*What is needed:* A faithful copy of the data is what is wanted, minus any pictures.

*Given data:*
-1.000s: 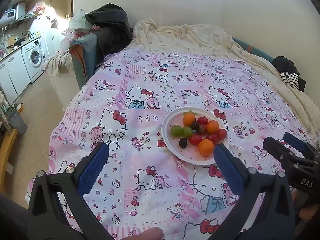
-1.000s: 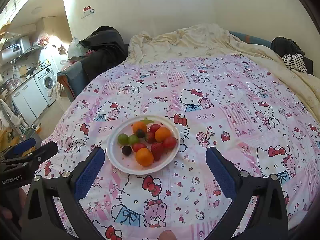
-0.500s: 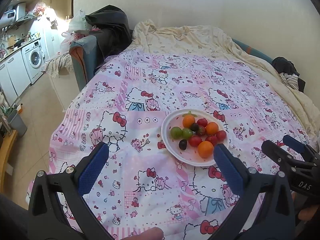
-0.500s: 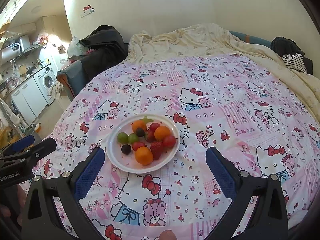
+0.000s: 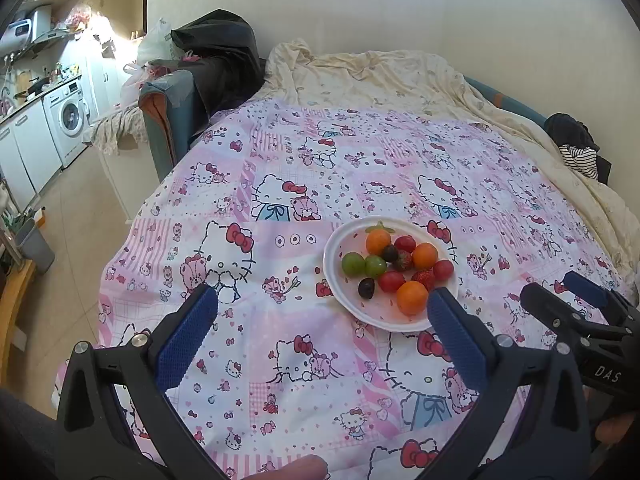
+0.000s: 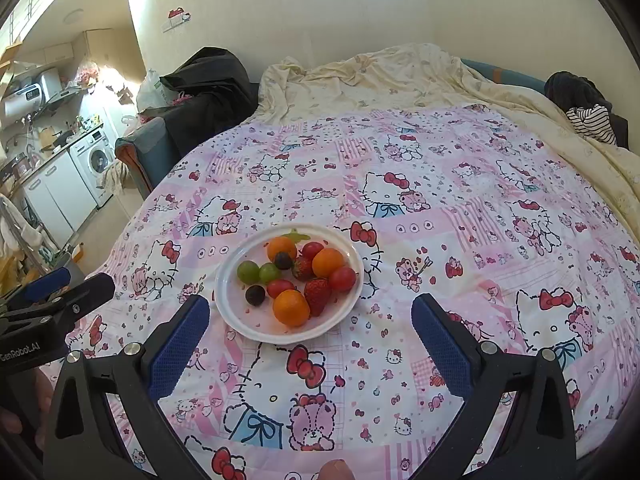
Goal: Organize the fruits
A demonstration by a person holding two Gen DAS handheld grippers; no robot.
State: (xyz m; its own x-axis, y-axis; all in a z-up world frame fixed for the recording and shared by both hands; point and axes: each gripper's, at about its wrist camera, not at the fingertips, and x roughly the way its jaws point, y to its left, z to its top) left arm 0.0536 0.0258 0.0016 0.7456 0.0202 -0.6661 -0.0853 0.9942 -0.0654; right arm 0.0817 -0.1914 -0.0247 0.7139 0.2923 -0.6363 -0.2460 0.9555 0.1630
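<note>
A bed draped in a pink-and-white cartoon-cat patterned quilt (image 6: 420,208) carried a round white plate (image 6: 240,316) of mixed fruit near its front edge. A rumpled cream floral sheet (image 6: 400,76) lay beyond the quilt toward the wall, with a striped garment (image 6: 594,122) bundled at the far right.

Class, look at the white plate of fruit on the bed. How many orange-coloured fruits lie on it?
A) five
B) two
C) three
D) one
C: the white plate holds three orange fruits, one at the back, one on the right and one at the front.
</note>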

*Completed task:*
-1.000s: 
-1.000s: 
-0.500s: 
-0.500s: 
+0.000s: 
+0.000s: 
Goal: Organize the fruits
A demonstration by a person holding two Gen DAS handheld grippers; no robot.
State: (xyz m; its own x-axis, y-axis; all in a z-up world frame fixed for the recording and shared by both hands; point and axes: each gripper's, at about its wrist camera, not at the fingertips, and x roughly the way its jaws point, y to its left, z to its top) left arm 0.0536 0.0258 0.0016 0.7456 0.0202 -0.6661 -0.0853 0.9942 -0.0654; right arm 0.0817 -0.1914 -0.0247 0.7139 0.2923 -0.6363 -0.2460 0.9555 0.1630
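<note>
A bed draped in a pink-and-white cartoon-cat patterned quilt (image 6: 420,208) carried a round white plate (image 6: 240,316) of mixed fruit near its front edge. A rumpled cream floral sheet (image 6: 400,76) lay beyond the quilt toward the wall, with a striped garment (image 6: 594,122) bundled at the far right.

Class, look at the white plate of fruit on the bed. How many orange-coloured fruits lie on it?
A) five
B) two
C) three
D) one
C: the white plate holds three orange fruits, one at the back, one on the right and one at the front.
</note>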

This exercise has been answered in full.